*** DATA EXCERPT ***

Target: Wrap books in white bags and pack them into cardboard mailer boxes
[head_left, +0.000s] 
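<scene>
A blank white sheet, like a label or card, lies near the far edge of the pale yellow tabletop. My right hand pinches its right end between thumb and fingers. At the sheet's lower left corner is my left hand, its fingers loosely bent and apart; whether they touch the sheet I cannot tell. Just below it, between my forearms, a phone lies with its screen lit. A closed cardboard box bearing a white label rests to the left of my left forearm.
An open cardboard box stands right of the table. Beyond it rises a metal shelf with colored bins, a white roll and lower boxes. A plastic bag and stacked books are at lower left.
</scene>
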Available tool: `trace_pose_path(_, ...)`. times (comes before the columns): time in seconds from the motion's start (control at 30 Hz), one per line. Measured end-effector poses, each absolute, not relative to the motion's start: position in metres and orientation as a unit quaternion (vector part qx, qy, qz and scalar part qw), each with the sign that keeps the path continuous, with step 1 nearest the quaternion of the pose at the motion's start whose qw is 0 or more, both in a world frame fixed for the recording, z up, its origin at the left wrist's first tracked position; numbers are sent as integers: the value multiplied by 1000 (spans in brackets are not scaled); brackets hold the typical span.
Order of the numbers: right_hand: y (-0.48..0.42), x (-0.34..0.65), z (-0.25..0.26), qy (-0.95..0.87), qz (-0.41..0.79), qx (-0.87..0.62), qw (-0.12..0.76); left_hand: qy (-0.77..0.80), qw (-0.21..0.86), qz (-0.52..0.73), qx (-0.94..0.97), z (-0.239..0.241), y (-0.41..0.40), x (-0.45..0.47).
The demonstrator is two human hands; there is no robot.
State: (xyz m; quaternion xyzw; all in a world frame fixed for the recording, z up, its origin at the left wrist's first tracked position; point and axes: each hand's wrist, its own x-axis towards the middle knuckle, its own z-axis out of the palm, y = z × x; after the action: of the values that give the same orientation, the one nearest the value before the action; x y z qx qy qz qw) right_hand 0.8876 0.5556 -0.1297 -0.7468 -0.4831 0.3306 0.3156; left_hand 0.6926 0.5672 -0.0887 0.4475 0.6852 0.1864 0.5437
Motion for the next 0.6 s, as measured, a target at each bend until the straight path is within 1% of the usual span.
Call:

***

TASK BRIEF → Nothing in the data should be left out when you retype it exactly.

RESPONSE TO THIS EXERCISE →
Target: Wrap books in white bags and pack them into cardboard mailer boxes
[head_left, +0.000s] 
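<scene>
A blank white sheet, like a label or card, lies near the far edge of the pale yellow tabletop. My right hand pinches its right end between thumb and fingers. At the sheet's lower left corner is my left hand, its fingers loosely bent and apart; whether they touch the sheet I cannot tell. Just below it, between my forearms, a phone lies with its screen lit. A closed cardboard box bearing a white label rests to the left of my left forearm.
An open cardboard box stands right of the table. Beyond it rises a metal shelf with colored bins, a white roll and lower boxes. A plastic bag and stacked books are at lower left.
</scene>
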Available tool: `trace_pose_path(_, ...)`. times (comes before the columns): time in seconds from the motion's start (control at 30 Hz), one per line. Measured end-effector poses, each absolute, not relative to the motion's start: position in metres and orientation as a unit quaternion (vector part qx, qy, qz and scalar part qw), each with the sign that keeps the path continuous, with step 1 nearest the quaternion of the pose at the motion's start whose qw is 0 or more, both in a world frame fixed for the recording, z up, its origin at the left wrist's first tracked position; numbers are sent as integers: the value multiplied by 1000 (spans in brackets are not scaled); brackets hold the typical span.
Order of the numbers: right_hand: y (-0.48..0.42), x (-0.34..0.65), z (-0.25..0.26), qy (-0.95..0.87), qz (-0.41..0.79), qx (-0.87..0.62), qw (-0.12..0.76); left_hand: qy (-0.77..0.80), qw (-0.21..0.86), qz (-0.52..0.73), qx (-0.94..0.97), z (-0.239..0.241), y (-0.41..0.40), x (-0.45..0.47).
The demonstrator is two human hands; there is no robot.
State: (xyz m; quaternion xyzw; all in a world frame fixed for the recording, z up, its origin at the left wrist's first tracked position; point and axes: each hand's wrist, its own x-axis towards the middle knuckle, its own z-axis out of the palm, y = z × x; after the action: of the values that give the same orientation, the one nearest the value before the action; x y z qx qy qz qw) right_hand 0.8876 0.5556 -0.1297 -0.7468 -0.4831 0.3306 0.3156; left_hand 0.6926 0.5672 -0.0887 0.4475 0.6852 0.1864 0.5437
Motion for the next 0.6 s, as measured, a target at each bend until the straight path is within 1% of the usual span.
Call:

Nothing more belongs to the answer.